Há precedentes: "Desde 2022, houve várias intrusões de drones inimigos na Polónia, na Roménia, na Lituânia e até na Croácia", recordou Romain Le Quiniou, do centro de reflexão Euro Créativ.
"Esta não é a primeira nem será a última vez que assistimos a uma violação do espaço aéreo da NATO, já se contam às dezenas. Os russos estão constantemente a testar os limites", argumentou um oficial de alta patente da Aliança Atlântica.
Cartões SIM utilizados na Polónia ou na Lituânia, que podem servir para orientação utilizando a rede de telemóveis desses países, também foram encontrados em julho a bordo de drones russos abatidos na Ucrânia, segundo o diário ucraniano "Defence Express".
Qual será o interesse de Putin?
Há vários.
Do ponto de vista tático, para atacar a Ucrânia. De acordo com duas fontes militares entrevistadas pela agência noticiosa francesa, AFP, alguns drones russos invadiram o espaço aéreo polaco antes de se desviarem para a Ucrânia, numa tentativa de apanhar de surpresa os seus sistemas de defesa.
Além disso, a manobra é rica em ensinamentos para Moscovo: "São testes físicos para ver se os nossos sistemas funcionam, se as regras de combate funcionam", analisou o oficial da NATO.
Outro interesse, desta vez diplomático, é que tal contribui para manter "uma tensão latente", segundo essa fonte, e permite "verificar onde está o limite com [o presidente dos Estados Unidos] Donald Trump", que em vão multiplicou os ultimatos para exortar a Rússia a cessar as hostilidades na Ucrânia.
Estes voos de drones na Polónia ocorrem poucas horas antes do início do grande exercício militar Zapad 2025, organizado na Bielorrússia e na Rússia, pouco depois do anúncio pelos países europeus da "Aliança de Voluntários" da sua intenção de oferecer garantias de segurança a Kiev após um cessar-fogo.
Por fim, a longo prazo, "também é muito bom para assustar os europeus. Envia o sinal: "Se vocês fizerem alguma coisa, também podemos alargar esta guerra para que ela vos atinja"", avaliou Ulrike Franke.
A NATO está preparada?
"A NATO reagiu rapidamente e de forma decisiva", congratulou-se o comandante supremo das forças aliadas na Europa (SACEUR), o general norte-americano Alexus Grynkewich.
Mas, para além desta reação contra um número muito reduzido de drones, existem dúvidas sobre a capacidade da NATO e da Europa para combater um ataque aéreo russo em grande escala.
"Três ou quatro drones abatidos em 19 não é uma boa proporção. Será porque eles não representavam perigo ou porque só conseguimos abater esses?", questionou Franke.

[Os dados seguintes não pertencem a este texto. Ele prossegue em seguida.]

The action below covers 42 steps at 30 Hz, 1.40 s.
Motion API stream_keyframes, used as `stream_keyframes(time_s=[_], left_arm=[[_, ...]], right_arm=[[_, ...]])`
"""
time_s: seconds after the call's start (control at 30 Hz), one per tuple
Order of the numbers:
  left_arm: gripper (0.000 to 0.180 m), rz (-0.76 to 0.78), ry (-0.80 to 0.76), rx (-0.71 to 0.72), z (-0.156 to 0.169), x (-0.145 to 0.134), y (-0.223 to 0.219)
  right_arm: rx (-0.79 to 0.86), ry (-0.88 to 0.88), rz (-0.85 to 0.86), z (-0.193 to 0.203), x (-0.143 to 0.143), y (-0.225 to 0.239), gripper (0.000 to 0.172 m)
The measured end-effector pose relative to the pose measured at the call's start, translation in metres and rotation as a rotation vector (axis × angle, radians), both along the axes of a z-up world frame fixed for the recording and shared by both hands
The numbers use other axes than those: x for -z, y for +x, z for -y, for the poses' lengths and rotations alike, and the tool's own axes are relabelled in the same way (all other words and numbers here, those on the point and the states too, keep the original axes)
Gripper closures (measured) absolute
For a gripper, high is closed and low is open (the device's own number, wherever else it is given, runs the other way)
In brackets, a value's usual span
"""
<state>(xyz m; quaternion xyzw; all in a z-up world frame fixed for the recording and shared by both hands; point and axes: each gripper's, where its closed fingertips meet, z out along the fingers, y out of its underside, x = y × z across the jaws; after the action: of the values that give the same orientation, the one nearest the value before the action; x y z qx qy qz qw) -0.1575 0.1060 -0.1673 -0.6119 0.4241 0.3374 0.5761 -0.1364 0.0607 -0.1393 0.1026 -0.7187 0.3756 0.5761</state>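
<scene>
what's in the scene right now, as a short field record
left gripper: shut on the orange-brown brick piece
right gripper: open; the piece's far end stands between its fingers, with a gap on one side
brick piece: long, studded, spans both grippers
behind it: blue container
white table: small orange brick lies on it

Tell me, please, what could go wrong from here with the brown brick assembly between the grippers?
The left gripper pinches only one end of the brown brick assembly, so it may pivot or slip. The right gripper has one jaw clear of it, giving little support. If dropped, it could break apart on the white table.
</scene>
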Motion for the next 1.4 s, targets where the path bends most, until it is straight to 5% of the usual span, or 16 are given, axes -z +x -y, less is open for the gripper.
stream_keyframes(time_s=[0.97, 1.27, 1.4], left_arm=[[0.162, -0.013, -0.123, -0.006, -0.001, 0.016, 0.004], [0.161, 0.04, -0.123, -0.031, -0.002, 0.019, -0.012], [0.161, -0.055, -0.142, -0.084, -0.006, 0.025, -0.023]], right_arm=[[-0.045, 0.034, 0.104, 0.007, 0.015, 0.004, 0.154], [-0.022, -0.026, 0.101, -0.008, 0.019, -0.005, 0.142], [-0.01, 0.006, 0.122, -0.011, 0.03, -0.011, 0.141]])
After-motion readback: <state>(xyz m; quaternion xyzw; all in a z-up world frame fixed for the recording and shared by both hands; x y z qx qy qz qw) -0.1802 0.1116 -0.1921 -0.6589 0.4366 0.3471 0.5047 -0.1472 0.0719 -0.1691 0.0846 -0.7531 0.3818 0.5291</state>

Neutralizar drones baratos com munições disparadas por caças que custam fortunas não é viável a longo prazo.
"Se nós, os países ocidentais, tivermos de disparar contra alvos de 10 mil dólares com mísseis de um milhão de dólares, um dia perderemos", resumiu, em 2023, o almirante francês Pierre Vandier, que desde então se tornou comandante supremo para a transformação das forças da NATO (SAC-T).
"A utilização de caças F-35 e F-22 contra drones mostra que ainda não estamos prontos", sustentou hoje o antigo comandante do exército norte-americano na Europa, o general Ben Hodges.
Quanto à defesa contra mísseis, a estratégia europeia promovida por Berlim de se proteger sob um escudo antimísseis "é perdedora", considerou o investigador alemão Fabian Hoffman.
"A Rússia produz cerca de uma vez e meia a duas vezes mais mísseis balísticos e de cruzeiro do que a Europa produz intercetores e ultrapassa largamente a Europa em termos de produção de drones de longo alcance", argumentou.